Brea -- I don't want to sound like a big know it all, but I have taken a few event photos, and know what you are up against here. My approach may not be the one you or others would choose, but I'll give you my view on how I'd make these shots more satisfying or successful.

My first advice for posed event portraits is to use a smaller aperture. You are shooting wide open with telephoto -- this give extremely shallow DOF, and even the single subjects will have some areas in focus, and some out -- too hard to choose unless you are selecting a specific feature you want to be in precise focus, such as eyes.

Second, when possible use a lens with wider angle for greater DOF. I like the 24-70L, and shoot most of these types of shots at 45-70mm at f/4.5 to 5.6 to assure what I consider adequate DOF for individuals and small groups.

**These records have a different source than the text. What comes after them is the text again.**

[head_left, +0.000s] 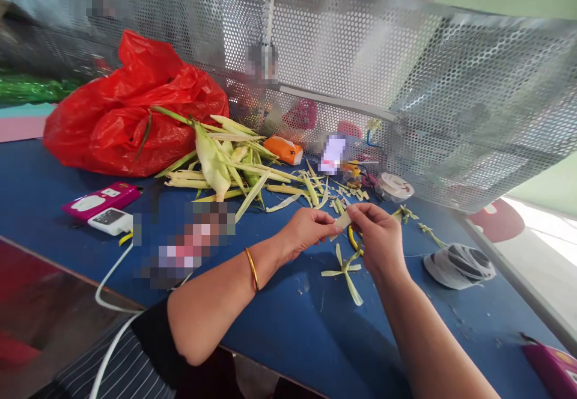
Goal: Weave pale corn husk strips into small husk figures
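My left hand (306, 231) and my right hand (378, 237) meet over the blue table (288, 327), both pinching one short pale strip of leaf (343, 221) between thumb and fingers. A gold bangle sits on my left wrist. Just below the hands lies a small star-shaped piece of folded leaf strips (346, 273). Yellow-handled scissors (352, 240) lie partly hidden under my right hand. A pile of green and pale leaves (225, 158) lies farther back, with cut scraps (333, 191) between it and my hands.
A red plastic bag (130, 110) stands at the back left. A pink device (101, 199) and a white one (110, 220) with a white cable lie left. An orange object (283, 148), a white roll (394, 187) and a grey-white bundle (457, 264) lie right. Perforated metal screens (406, 68) wall the back.
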`<state>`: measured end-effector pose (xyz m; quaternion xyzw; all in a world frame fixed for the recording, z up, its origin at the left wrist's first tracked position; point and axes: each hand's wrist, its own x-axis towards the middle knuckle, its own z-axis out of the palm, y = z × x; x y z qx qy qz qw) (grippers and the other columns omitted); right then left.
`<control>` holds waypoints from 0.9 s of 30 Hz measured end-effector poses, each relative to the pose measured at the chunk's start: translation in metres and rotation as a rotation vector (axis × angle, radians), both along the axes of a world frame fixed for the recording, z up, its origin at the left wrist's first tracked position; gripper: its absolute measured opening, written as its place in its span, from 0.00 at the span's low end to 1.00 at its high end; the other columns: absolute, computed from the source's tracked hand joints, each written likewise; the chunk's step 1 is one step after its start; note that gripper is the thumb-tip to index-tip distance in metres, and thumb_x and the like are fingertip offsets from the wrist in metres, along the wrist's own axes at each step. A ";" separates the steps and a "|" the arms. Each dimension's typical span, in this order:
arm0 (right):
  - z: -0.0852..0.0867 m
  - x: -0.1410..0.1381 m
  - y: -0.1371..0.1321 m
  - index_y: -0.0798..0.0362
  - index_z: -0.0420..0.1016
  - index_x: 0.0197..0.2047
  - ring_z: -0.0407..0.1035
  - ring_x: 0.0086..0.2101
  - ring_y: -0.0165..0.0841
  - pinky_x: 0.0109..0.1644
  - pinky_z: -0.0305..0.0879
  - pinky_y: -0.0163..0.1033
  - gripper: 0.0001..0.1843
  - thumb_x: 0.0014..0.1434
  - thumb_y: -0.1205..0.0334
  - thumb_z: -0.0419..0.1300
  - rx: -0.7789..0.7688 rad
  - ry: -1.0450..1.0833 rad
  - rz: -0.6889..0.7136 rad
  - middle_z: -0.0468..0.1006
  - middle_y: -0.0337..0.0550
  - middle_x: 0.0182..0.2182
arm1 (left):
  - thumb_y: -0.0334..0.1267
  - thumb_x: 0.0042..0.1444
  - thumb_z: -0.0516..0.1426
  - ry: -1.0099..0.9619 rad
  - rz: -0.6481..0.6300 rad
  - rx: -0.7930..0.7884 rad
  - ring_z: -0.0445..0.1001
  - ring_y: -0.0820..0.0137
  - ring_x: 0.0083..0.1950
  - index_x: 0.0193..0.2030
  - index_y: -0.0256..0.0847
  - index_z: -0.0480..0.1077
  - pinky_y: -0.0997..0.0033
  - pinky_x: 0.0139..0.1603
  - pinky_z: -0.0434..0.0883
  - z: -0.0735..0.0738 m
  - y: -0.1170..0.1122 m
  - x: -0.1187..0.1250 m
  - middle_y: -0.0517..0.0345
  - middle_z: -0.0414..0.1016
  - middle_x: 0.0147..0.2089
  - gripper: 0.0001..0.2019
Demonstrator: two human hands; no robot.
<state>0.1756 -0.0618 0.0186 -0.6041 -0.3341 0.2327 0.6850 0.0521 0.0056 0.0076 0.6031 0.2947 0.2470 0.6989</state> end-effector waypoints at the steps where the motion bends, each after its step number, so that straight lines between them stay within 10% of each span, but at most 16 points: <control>1: 0.000 0.000 0.000 0.53 0.77 0.24 0.59 0.21 0.27 0.25 0.56 0.35 0.15 0.40 0.52 0.72 0.007 0.000 -0.015 0.71 0.35 0.19 | 0.40 0.46 0.66 -0.005 0.001 0.001 0.62 0.78 0.23 0.24 0.38 0.73 0.74 0.27 0.59 0.000 0.000 0.000 0.63 0.68 0.21 0.09; 13: 0.003 0.003 0.000 0.53 0.77 0.27 0.68 0.23 0.30 0.29 0.63 0.36 0.14 0.43 0.53 0.70 -0.034 -0.010 -0.036 0.75 0.38 0.20 | 0.40 0.47 0.67 -0.216 0.352 -0.261 0.66 0.78 0.24 0.25 0.36 0.72 0.75 0.28 0.63 0.000 0.010 0.002 0.59 0.74 0.24 0.11; 23: -0.003 -0.002 -0.003 0.52 0.79 0.33 0.74 0.24 0.34 0.29 0.67 0.37 0.15 0.49 0.50 0.68 -0.064 -0.145 -0.116 0.81 0.41 0.25 | 0.61 0.49 0.61 -0.288 0.289 -0.449 0.73 0.72 0.31 0.35 0.36 0.75 0.72 0.30 0.66 -0.003 0.005 0.003 0.53 0.77 0.35 0.26; 27: -0.007 -0.013 -0.006 0.51 0.78 0.34 0.75 0.23 0.36 0.27 0.66 0.37 0.14 0.54 0.49 0.64 -0.108 -0.330 -0.099 0.81 0.42 0.26 | 0.52 0.42 0.68 -0.287 0.243 -0.371 0.72 0.73 0.34 0.33 0.35 0.76 0.73 0.34 0.66 -0.005 -0.005 0.006 0.55 0.77 0.35 0.20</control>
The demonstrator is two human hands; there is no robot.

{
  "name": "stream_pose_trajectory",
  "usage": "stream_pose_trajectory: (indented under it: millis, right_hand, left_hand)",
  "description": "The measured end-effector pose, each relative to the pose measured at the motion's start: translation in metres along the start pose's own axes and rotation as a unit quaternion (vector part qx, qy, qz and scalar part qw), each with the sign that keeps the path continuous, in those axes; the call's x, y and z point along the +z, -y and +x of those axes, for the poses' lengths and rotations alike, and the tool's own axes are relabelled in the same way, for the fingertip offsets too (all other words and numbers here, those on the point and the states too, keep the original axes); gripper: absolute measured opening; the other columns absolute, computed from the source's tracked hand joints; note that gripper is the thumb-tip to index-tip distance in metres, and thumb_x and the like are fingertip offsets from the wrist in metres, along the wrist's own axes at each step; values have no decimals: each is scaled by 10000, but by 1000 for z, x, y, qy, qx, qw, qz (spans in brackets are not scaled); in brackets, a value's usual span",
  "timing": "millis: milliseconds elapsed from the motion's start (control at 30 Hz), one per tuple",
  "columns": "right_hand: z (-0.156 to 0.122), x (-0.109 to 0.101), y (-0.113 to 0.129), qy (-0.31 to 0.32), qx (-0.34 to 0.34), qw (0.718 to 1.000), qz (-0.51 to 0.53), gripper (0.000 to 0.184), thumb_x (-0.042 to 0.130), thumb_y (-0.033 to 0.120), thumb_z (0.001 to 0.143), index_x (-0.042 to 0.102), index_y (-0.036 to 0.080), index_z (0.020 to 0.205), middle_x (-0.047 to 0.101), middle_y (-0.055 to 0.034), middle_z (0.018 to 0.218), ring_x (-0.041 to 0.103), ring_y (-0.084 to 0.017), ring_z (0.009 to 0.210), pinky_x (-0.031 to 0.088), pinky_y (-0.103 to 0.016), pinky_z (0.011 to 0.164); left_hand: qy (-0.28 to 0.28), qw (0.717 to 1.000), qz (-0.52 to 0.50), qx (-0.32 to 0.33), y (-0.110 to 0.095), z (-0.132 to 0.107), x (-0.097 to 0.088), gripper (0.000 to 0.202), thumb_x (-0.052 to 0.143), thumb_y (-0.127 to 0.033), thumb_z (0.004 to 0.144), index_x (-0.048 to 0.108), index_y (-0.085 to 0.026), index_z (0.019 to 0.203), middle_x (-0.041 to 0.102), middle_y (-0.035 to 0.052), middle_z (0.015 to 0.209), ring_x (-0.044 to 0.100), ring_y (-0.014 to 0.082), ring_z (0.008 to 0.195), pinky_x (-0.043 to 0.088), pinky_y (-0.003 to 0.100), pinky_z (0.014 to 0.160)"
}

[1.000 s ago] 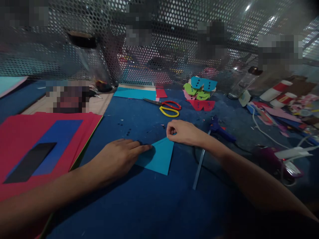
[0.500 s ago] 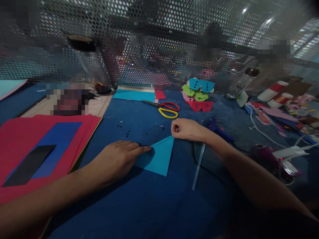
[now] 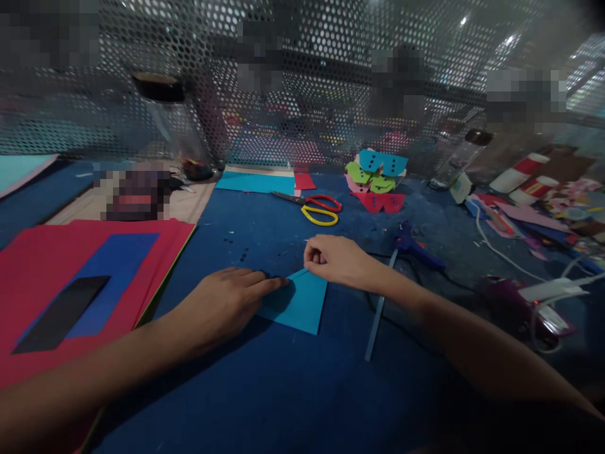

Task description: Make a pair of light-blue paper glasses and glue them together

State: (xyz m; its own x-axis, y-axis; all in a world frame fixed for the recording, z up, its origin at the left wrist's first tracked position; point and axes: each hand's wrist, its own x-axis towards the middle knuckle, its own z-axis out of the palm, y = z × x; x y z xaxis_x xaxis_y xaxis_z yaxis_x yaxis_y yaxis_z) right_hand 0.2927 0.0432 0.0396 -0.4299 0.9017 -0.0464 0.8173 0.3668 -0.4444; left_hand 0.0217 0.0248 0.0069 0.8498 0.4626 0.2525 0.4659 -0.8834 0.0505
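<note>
A light-blue sheet of paper point(image 3: 300, 309) with a folded upper edge lies on the blue tabletop. My left hand point(image 3: 231, 296) rests flat across its left part, fingers extended, covering that end. At the upper right fold is my right hand point(image 3: 338, 261), its fingers curled and closed against the paper's edge; the fingertips are partly hidden. Beyond the hands lie scissors point(image 3: 292, 198) with one red and one yellow handle. Just right of my right wrist is a blue glue gun point(image 3: 418, 249), a clear glue stick point(image 3: 375, 331) extending from it toward me.
Red sheets point(image 3: 28, 265) carry a blue strip point(image 3: 130, 258) and a black strip point(image 3: 61, 315) at left. Cut paper masks point(image 3: 380, 202) and a light-blue strip point(image 3: 258, 181) lie at the back. Scraps point(image 3: 534, 217) and cables crowd the right; a perforated metal screen point(image 3: 326, 82) stands behind.
My right hand has slid left and slightly nearer along the paper's folded edge, leaving the right corner. My left hand stays in place on the paper.
</note>
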Motion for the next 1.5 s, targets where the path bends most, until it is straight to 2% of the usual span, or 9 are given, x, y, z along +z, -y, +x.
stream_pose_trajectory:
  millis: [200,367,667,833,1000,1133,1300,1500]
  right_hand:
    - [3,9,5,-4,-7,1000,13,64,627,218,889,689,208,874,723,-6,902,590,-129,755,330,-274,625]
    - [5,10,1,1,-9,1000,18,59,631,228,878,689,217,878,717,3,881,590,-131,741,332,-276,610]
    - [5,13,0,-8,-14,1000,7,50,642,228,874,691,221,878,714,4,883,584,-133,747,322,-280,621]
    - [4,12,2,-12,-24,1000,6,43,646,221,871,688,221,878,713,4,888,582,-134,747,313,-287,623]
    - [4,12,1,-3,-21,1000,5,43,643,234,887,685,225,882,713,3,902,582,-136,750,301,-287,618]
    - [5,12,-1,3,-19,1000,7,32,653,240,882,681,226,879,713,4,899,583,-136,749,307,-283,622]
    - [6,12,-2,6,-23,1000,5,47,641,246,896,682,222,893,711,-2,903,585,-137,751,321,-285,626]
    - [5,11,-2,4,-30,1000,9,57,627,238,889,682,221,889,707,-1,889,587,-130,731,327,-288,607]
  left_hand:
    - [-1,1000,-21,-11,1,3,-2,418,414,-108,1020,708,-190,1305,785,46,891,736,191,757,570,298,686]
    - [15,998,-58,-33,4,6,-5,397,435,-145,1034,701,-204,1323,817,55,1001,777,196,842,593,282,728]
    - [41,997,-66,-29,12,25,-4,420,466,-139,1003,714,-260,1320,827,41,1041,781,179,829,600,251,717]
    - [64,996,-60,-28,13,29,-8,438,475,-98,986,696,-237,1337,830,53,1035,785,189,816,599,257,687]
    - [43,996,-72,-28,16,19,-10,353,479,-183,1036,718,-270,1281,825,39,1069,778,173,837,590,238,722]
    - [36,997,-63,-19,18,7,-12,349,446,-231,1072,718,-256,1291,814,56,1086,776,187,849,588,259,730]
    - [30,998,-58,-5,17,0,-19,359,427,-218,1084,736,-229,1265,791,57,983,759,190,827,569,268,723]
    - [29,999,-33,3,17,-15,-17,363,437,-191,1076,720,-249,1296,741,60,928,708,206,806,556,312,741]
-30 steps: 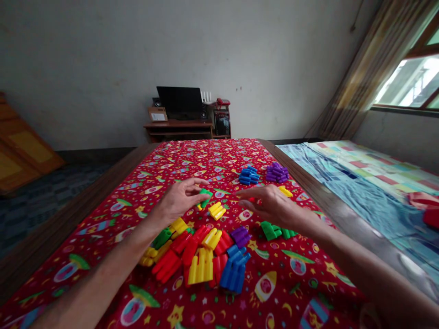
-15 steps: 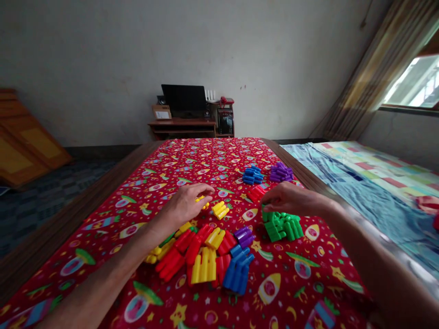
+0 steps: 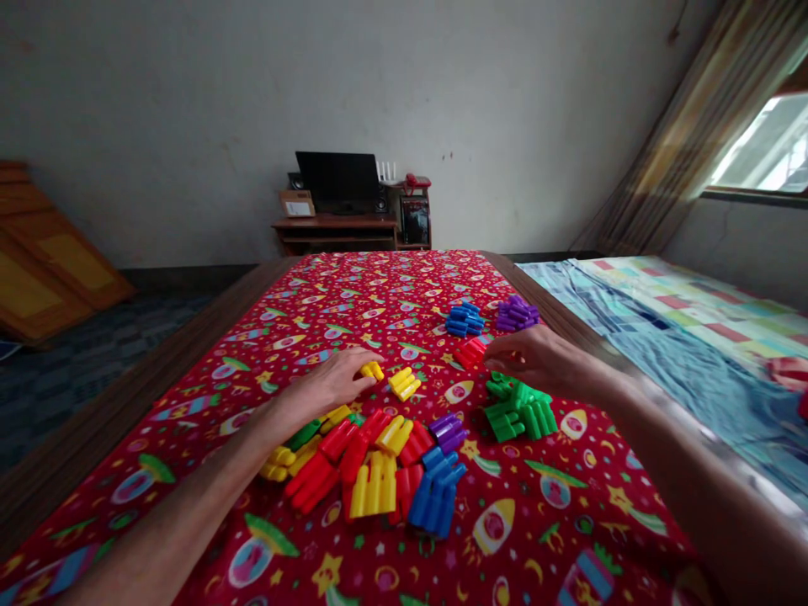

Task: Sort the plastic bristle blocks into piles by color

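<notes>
The surface (image 3: 372,286) wears a red cloth, printed with rockets and stars, which runs far ahead of both hands. Beyond its far end, by the grey wall (image 3: 536,126), is a small desk (image 3: 334,223) with a black monitor (image 3: 337,183). Far left of the left hand stands a wooden cabinet (image 3: 60,244) on the patterned floor (image 3: 157,320); far right of the right hand, a curtain (image 3: 669,160) hangs beside a window (image 3: 763,151).

The left hand (image 3: 341,376) is half curled, thumb and fingers about a small yellow block (image 3: 374,370); I cannot tell if it grips it. The right hand (image 3: 536,355) is loosely bent above green blocks (image 3: 521,414), and whether something is inside it, I cannot tell. Between the hands there is bare cloth, with another yellow block (image 3: 405,385) nearer to the left one. A mixed heap (image 3: 374,486) lies nearer to the body than the hands.

Past the right hand are a red piece (image 3: 470,353), blue blocks (image 3: 465,320) and purple blocks (image 3: 518,313), the purple near the brown right edge (image 3: 534,290). Outside this edge a bed (image 3: 631,320) spreads. The left edge (image 3: 202,362) is well apart from the left hand.
</notes>
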`<move>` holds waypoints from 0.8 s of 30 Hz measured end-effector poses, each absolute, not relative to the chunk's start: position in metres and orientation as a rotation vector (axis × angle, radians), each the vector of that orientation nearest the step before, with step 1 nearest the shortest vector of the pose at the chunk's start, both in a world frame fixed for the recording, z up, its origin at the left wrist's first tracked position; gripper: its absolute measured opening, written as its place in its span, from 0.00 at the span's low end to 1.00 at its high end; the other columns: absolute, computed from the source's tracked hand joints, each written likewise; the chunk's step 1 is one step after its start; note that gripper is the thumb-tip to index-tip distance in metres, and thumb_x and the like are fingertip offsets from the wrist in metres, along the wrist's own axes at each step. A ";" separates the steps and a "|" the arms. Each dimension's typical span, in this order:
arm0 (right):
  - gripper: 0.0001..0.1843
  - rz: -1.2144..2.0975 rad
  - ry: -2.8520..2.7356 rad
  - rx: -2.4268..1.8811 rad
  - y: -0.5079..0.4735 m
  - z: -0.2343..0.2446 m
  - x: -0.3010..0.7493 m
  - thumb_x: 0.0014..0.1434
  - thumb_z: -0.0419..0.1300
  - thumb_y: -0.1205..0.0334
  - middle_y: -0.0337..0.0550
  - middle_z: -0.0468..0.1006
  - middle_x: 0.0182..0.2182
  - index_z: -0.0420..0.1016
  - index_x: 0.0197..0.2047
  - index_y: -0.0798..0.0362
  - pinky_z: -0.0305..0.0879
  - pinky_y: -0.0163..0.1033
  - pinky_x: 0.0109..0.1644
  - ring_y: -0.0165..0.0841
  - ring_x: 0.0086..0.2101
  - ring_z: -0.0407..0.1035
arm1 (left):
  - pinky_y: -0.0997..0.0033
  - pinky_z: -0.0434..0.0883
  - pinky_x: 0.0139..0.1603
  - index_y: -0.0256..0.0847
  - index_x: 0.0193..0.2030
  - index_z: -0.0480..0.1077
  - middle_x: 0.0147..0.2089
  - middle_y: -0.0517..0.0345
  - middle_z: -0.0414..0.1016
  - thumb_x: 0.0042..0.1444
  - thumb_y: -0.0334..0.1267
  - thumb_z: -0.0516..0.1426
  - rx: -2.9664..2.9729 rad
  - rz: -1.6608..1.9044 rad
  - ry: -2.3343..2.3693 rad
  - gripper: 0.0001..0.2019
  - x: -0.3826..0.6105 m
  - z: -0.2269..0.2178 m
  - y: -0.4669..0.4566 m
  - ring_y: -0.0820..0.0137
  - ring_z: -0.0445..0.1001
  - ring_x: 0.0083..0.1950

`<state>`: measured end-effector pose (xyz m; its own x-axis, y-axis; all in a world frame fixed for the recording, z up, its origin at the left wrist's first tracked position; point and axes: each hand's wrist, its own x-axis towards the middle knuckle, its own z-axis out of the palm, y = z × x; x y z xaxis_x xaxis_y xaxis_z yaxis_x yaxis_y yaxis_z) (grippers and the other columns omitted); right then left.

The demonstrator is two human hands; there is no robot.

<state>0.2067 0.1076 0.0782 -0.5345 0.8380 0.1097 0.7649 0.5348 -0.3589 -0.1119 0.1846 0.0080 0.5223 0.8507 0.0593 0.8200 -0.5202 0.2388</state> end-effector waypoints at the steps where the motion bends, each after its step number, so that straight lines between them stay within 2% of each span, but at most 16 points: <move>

If you want the effect on background of OOF or bokeh, you are going to have to live with a lot of slightly OOF areas within your subject area too. That's a creative vs. practical choice.

Regarding your specific pictures:

#1 -- I see many sharp elements, ruling out camera motion (plus you have high shutter speed). The fingers, parts of the hair in bangs and right side, fabric at waist area. But face seems a little soft -- just outside of plane of focus. I don't think you could do better at 70mm f/2.8 unless you stage the shot and use a tripod for precision -- that would not be "event style" but studio style. Otherwise trust to luck and shoot a ton to choose from. You are close to what you want here.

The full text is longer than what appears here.